Task item: Each line below must be set down exactly as it stands.

Given data:
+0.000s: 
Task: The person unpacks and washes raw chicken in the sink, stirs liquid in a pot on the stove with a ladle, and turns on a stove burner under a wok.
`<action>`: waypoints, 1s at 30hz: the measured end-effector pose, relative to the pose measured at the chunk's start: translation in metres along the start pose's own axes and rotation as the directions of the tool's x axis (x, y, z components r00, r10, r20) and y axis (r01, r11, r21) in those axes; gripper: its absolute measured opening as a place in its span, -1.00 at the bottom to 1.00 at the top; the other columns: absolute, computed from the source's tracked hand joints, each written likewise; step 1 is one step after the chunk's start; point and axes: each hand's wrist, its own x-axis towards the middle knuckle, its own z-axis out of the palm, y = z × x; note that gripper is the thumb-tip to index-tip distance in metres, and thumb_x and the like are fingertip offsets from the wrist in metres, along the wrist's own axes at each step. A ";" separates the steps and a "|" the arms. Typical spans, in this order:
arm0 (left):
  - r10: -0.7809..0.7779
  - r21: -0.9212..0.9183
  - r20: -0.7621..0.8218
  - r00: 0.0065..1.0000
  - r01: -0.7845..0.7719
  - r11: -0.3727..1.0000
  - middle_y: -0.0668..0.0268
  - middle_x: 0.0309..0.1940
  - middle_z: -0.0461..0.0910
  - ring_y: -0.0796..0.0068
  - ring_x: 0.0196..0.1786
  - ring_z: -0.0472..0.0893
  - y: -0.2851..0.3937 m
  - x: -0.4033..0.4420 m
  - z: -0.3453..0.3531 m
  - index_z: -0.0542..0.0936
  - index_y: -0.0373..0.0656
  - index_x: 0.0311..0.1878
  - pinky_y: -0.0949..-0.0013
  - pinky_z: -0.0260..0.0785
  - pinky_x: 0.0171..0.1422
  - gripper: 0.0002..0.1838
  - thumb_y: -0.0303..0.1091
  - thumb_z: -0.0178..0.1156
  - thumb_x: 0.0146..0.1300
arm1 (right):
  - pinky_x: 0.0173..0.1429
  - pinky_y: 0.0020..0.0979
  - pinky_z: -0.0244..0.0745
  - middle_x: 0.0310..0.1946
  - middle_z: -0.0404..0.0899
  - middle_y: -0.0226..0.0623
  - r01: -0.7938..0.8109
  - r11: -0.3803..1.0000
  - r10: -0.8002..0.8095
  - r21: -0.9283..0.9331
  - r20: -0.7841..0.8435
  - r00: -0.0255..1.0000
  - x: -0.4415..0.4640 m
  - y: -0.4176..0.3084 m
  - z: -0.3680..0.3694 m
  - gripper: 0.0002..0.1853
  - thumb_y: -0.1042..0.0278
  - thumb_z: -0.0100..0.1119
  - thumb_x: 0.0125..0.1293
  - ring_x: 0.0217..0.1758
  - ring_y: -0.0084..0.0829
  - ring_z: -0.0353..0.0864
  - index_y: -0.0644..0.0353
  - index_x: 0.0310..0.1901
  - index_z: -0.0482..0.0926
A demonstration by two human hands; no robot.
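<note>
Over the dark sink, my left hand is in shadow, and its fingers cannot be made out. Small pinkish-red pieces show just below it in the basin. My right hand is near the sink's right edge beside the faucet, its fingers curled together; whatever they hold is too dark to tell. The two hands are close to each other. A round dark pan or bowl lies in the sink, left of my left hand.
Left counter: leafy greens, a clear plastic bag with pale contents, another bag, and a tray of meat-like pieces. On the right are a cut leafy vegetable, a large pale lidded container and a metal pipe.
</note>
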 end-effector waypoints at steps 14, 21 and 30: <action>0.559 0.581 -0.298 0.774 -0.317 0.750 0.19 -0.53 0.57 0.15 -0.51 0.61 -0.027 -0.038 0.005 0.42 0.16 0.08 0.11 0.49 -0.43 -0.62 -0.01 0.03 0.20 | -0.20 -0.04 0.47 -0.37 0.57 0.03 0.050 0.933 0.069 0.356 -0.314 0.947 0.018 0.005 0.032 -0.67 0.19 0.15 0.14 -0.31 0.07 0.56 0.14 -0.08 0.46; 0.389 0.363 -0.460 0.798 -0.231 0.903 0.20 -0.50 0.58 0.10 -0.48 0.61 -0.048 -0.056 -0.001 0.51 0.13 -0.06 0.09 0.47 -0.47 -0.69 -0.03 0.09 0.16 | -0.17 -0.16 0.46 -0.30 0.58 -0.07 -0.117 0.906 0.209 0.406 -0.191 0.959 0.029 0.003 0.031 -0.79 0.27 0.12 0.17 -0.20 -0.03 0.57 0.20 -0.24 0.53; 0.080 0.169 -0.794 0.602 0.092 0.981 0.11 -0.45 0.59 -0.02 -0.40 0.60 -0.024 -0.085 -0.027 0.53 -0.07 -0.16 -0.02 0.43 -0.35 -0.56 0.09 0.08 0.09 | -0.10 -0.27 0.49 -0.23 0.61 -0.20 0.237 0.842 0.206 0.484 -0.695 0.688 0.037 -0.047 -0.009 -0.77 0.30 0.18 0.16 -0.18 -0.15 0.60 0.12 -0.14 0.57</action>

Result:
+0.000s: 
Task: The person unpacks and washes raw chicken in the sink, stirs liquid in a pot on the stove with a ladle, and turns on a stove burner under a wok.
`<action>`: waypoints, 1s at 30hz: the measured end-effector pose, relative to the pose measured at the chunk's start: translation in metres along the start pose's own axes and rotation as the directions of the tool's x axis (x, y, z components r00, r10, r20) and y axis (r01, r11, r21) in those axes; gripper: its absolute measured opening as a place in its span, -1.00 at the bottom to 1.00 at the top; the other columns: absolute, computed from the source's tracked hand joints, each written likewise; step 1 is one step after the chunk's start; point and axes: each hand's wrist, its own x-axis towards the middle knuckle, its own z-axis out of the palm, y = z × x; note that gripper is the thumb-tip to index-tip distance in metres, and thumb_x and the like are fingertip offsets from the wrist in metres, along the wrist's own axes at each step. A ";" separates the steps and a "|" the arms. Typical spans, in this order:
arm0 (left):
  - r10: -0.7809..0.7779
  - r21: -0.9212..0.9183
  - r20: -0.7621..0.8218
  - r00: 0.0065..1.0000
  - r01: -0.7845..0.7719
  - r11: -0.3727..1.0000
  - middle_y: -0.0668..0.0268
  - middle_x: 0.0309..0.1940
  - middle_z: -0.0461..0.0910
  - ring_y: -0.0796..0.0068
  - ring_x: 0.0196..0.1786
  - ring_z: -0.0472..0.0893
  - y: -0.2851..0.3937 m
  - x: -0.4033..0.4420 m
  - z: -0.3453..0.3531 m
  - index_z: -0.0542..0.0936
  - index_y: -0.0373..0.0656
  - index_x: 0.0311..0.1878
  - pinky_y: -0.0949..-0.0013
  - pinky_z: -0.0260..0.0785
  - pinky_x: 0.0171..0.1422
  - gripper: 0.0002..0.1838
  - thumb_y: -0.0303..0.1091
  - thumb_z: -0.0178..0.1156
  - thumb_x: 0.0146..0.1300
arm1 (right):
  - pinky_x: 0.0173..0.1429
  - pinky_y: 0.0020..0.0979
  - pinky_z: -0.0244..0.0745
  - middle_x: 0.0310..0.1946
  - middle_z: -0.0404..0.0899
  - middle_y: -0.0226..0.0623
  - r01: -0.7938..0.8109
  - r11: -0.3803..1.0000
  - r10: -0.8002..0.8095
  - r21: -0.9283..0.9331
  - r20: -0.7841..0.8435
  - r00: -0.0255..1.0000
  - x: -0.4415..0.4640 m
  - y: -0.4176..0.3084 m
  - z: -0.3680..0.3694 m
  - gripper: 0.0002..0.1853
  - thumb_y: -0.1042..0.0278
  - thumb_z: -0.0100..0.1119
  - thumb_x: 0.0125..0.1293
  - ring_x: 0.0217..0.1758
  - ring_y: -0.0084..0.0829
  - ring_z: -0.0353..0.0864
  - index_y: -0.0644..0.0353
  - index_x: 0.0310..0.1901
  - index_z: -0.0482..0.0926
A demonstration by two human hands; no robot.
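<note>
Over the dark sink, my left hand is in shadow, and its fingers cannot be made out. Small pinkish-red pieces show just below it in the basin. My right hand is near the sink's right edge beside the faucet, its fingers curled together; whatever they hold is too dark to tell. The two hands are close to each other. A round dark pan or bowl lies in the sink, left of my left hand.
Left counter: leafy greens, a clear plastic bag with pale contents, another bag, and a tray of meat-like pieces. On the right are a cut leafy vegetable, a large pale lidded container and a metal pipe.
</note>
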 end-effector waypoints at steps 14, 21 and 30: <action>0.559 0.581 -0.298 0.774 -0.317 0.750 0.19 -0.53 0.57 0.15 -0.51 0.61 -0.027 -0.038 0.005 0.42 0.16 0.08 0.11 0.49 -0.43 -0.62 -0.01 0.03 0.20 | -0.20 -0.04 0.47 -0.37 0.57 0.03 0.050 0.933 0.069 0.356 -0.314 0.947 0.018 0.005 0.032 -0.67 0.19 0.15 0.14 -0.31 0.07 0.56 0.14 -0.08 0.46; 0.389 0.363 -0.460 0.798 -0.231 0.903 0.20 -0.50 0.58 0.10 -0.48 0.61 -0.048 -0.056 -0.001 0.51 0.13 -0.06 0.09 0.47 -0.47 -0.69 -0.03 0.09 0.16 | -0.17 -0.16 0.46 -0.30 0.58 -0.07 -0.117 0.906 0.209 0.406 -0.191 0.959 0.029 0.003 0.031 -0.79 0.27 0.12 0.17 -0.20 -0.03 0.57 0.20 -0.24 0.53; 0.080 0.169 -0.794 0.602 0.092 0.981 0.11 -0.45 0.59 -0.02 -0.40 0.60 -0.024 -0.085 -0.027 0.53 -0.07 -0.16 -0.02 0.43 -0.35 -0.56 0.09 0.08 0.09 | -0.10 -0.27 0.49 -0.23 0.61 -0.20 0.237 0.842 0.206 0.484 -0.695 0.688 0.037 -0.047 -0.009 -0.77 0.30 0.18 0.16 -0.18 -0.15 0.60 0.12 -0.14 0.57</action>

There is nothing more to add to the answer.